Quarto: o conhecimento. “Nunca vi uma pessoa competente que fosse ignorante. E portante para eu ser competente tenho que ter conhecimento. Se desvalorizarmos o conhecimento naquilo que é o currículo estou convencido que não vamos desenvolver pessoas competentes, cultas, que sabem pensar e fazer perguntas e formular problemas e sabem criar.” Um alerta num momento em que se está preste a iniciar um processo de revisão dos programas, como anunciou já o Governo.
Quinto: o professor. “Precisamos de um novo perfil de professor, precisamos de uma formação inicial e contínua e precisamos de profissionalização, que é uma coisa muito séria. Uma coisa é estarmos habilitados para dar umas aulas, outra é ter formação em pedagogia e ensino. É muito mau se baixamos os níveis de exigência a coberto da falta de professores.”
Portanto, acabamos como começamos, com os professores.

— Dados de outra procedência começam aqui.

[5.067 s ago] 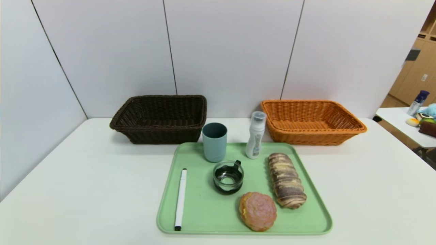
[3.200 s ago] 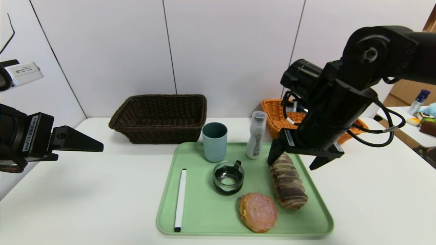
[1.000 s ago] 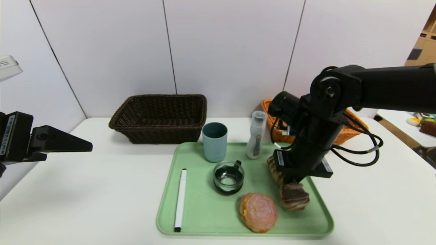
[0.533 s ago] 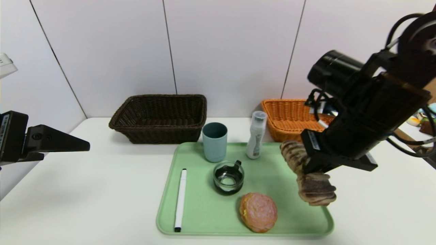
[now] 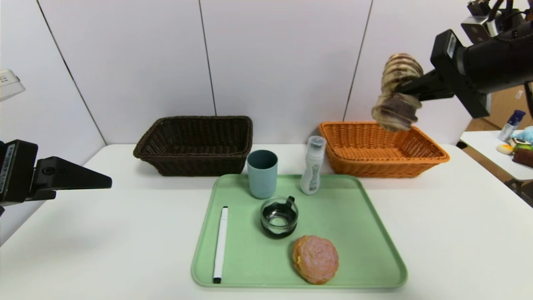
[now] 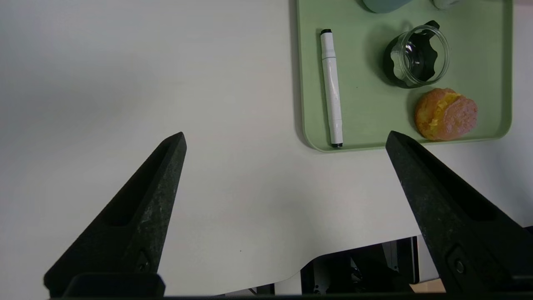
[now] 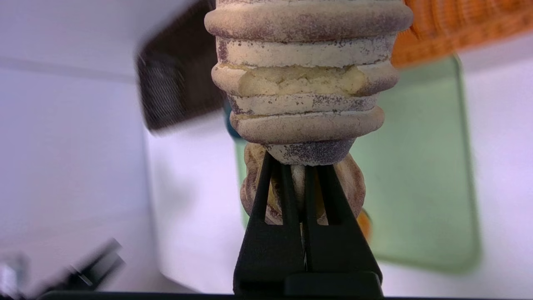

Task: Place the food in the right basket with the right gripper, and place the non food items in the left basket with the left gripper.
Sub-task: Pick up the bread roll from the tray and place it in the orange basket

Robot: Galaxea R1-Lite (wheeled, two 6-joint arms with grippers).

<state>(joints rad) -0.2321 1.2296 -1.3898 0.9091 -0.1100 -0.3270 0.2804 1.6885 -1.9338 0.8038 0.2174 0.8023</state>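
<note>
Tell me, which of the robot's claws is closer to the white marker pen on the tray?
Left. The left claw hovers open over the table beside the green tray, on the white marker pen side. The right claw is high above the orange basket, holding the striped bread roll.

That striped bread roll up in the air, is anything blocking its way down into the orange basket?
Nothing visible does. The right tool holds the striped bread roll above the orange basket, whose inside looks bare. The bottle stands off to the basket's side, not beneath the roll.
</note>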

Não devem trabalhar sozinhos – aliás, uma das boas notícias da semana foi mesmo o anúncio de que os técnicos especializados que trabalham há anos nas escolas de forma precária (de terapeutas da fala a psicólogos) deverão ser vinculados em breve. Mas sem dúvida que a peça-chave para enfrentar todos os desafios se chama "professor".